== TASK ITEM ==
Everything in the data gets repeated exactly, except for the pictures.
*** Block opens ***
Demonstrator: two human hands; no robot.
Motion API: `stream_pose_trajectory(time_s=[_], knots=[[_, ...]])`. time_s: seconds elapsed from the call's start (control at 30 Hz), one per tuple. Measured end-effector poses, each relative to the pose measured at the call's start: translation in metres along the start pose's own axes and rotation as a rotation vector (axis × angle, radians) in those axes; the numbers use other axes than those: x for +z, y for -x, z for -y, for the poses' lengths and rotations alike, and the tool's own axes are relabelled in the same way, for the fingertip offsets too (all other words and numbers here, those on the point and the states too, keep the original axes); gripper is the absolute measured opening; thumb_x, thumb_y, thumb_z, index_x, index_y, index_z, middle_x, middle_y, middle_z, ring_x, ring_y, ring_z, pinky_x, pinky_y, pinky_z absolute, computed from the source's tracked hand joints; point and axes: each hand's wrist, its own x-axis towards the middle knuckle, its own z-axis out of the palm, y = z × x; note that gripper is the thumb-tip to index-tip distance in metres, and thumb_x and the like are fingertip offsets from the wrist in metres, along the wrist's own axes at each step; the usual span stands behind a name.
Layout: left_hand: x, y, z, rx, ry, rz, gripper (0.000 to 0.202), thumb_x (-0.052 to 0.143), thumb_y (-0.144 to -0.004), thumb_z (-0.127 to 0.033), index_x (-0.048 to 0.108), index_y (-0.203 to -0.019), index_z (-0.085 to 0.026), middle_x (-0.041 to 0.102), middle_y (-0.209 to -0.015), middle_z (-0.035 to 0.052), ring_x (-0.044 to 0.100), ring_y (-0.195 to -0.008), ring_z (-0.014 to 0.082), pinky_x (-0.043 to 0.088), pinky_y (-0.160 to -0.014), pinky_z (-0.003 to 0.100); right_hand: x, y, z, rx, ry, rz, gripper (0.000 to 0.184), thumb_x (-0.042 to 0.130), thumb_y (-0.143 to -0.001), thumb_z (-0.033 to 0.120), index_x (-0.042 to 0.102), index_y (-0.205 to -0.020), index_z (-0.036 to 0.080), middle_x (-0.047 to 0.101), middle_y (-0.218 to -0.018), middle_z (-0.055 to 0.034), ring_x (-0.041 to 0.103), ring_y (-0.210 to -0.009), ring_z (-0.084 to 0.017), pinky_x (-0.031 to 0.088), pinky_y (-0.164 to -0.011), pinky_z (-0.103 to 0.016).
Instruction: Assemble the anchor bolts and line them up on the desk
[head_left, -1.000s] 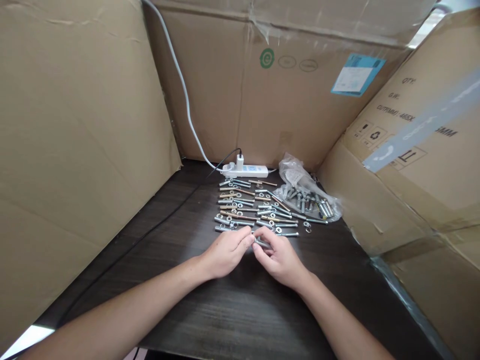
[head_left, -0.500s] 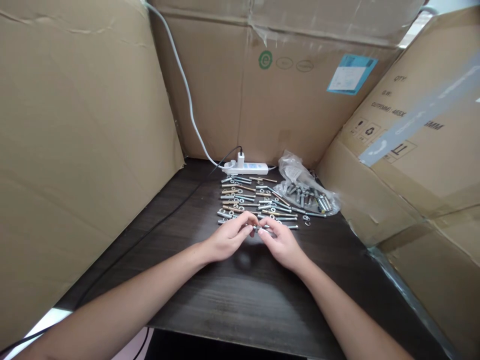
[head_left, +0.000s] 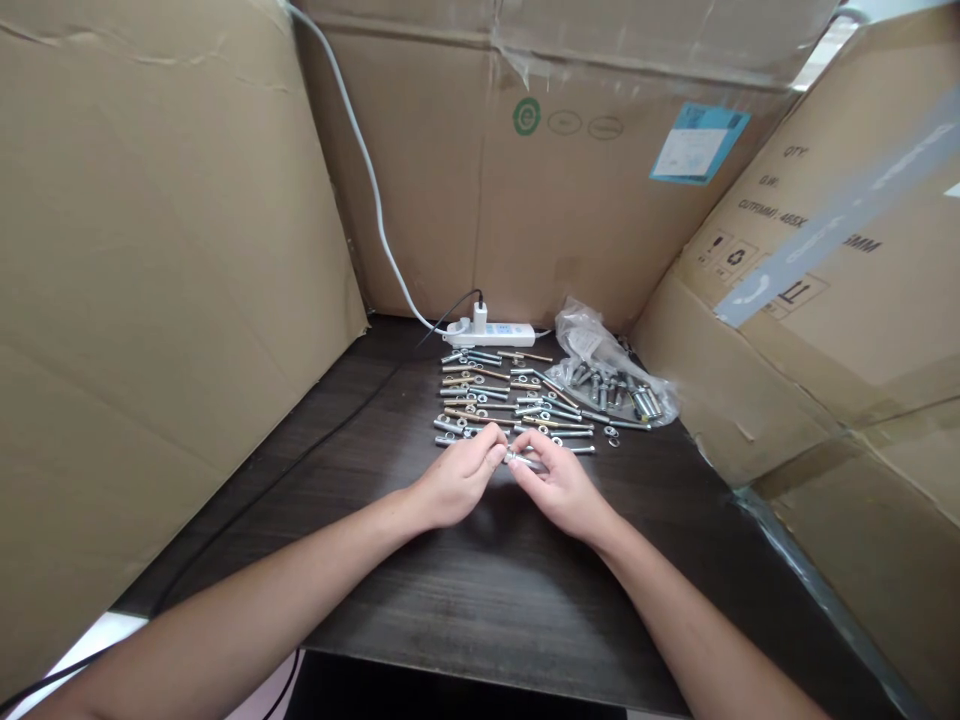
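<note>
My left hand (head_left: pixel 459 480) and my right hand (head_left: pixel 561 487) meet over the dark wooden table (head_left: pixel 480 580), fingers pinched together on a silver bolt (head_left: pixel 523 460) held between them. Just beyond the fingertips lie rows of several silver and brass bolts with washers (head_left: pixel 510 400). The part of the bolt inside my left fingers is hidden.
A clear plastic bag of bolts (head_left: pixel 611 375) lies at the right of the rows. A white power strip (head_left: pixel 491 333) with a plug and white cable sits at the back. Cardboard boxes (head_left: pixel 150 280) wall in the table on the left, back and right. A black cable (head_left: pixel 300 450) crosses the table's left side.
The view has shifted slightly downward. Both hands stay together on the bolt, with small finger movements; the rows of bolts have not moved.
</note>
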Motion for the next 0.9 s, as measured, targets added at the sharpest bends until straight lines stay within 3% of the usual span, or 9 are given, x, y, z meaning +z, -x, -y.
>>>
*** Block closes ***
== REPLY TO THE TASK ==
Demonstrator: two human hands; no robot.
Motion API: `stream_pose_trajectory(time_s=[_], knots=[[_, ...]])`. time_s: seconds elapsed from the call's start (control at 30 Hz), one per tuple. Measured end-effector poses, each relative to the pose measured at the call's start: translation in metres along the start pose's own axes and rotation as a rotation vector (axis × angle, radians) in those axes; the numbers use other axes than those: x for +z, y for -x, z for -y, for the poses' lengths and rotations alike, and the tool's own axes are relabelled in the same way, for the fingertip offsets too (all other words and numbers here, those on the point and the states too, keep the original axes); gripper is the absolute measured opening; thumb_x, thumb_y, thumb_z, index_x, index_y, index_z, middle_x, middle_y, middle_z, ring_x, ring_y, ring_z, pinky_x, pinky_y, pinky_z absolute, computed from the source's tracked hand joints; point and axes: each hand's wrist, its own x-axis towards the middle knuckle, its own z-axis out of the palm, y = z × x; note that gripper is the thumb-tip to index-tip distance in metres, and thumb_x and the like are fingertip offsets from the wrist in metres, along the wrist's own axes at each step; the usual span stands behind a name.
Layout: left_hand: x, y, z, rx, ry, rz, gripper (0.000 to 0.202), thumb_x (-0.052 to 0.143), thumb_y (-0.144 to -0.004), thumb_z (-0.127 to 0.033), index_x (-0.048 to 0.108), index_y (-0.203 to -0.019), index_z (-0.085 to 0.026), middle_x (-0.041 to 0.102), middle_y (-0.209 to -0.015), middle_z (-0.035 to 0.052), ring_x (-0.044 to 0.100), ring_y (-0.195 to -0.008), ring_z (-0.014 to 0.082), pinky_x (-0.043 to 0.088), pinky_y (-0.160 to -0.014), pinky_z (-0.003 to 0.100); right_hand: x, y, z, rx, ry, rz, gripper (0.000 to 0.184), thumb_x (-0.042 to 0.130), thumb_y (-0.143 to -0.001), thumb_z (-0.033 to 0.120), index_x (-0.042 to 0.102), index_y (-0.205 to -0.020), index_z (-0.036 to 0.080), middle_x (-0.047 to 0.101), middle_y (-0.218 to -0.018), middle_z (-0.055 to 0.034), ring_x (-0.041 to 0.103), ring_y (-0.210 to -0.009), ring_z (-0.084 to 0.017), pinky_x (-0.031 to 0.088), pinky_y (-0.164 to -0.011), pinky_z (-0.103 to 0.016).
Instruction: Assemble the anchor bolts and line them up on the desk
[head_left, -1.000s] 
[head_left, -0.500s] 
[head_left, +0.000s] 
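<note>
My left hand (head_left: pixel 459 480) and my right hand (head_left: pixel 561 487) meet over the dark wooden table (head_left: pixel 480 580), fingers pinched together on a silver bolt (head_left: pixel 523 460) held between them. Just beyond the fingertips lie rows of several silver and brass bolts with washers (head_left: pixel 510 400). The part of the bolt inside my left fingers is hidden.
A clear plastic bag of bolts (head_left: pixel 611 375) lies at the right of the rows. A white power strip (head_left: pixel 491 333) with a plug and white cable sits at the back. Cardboard boxes (head_left: pixel 150 280) wall in the table on the left, back and right. A black cable (head_left: pixel 300 450) crosses the table's left side.
The view has shifted slightly downward. Both hands stay together on the bolt, with small finger movements; the rows of bolts have not moved.
</note>
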Motion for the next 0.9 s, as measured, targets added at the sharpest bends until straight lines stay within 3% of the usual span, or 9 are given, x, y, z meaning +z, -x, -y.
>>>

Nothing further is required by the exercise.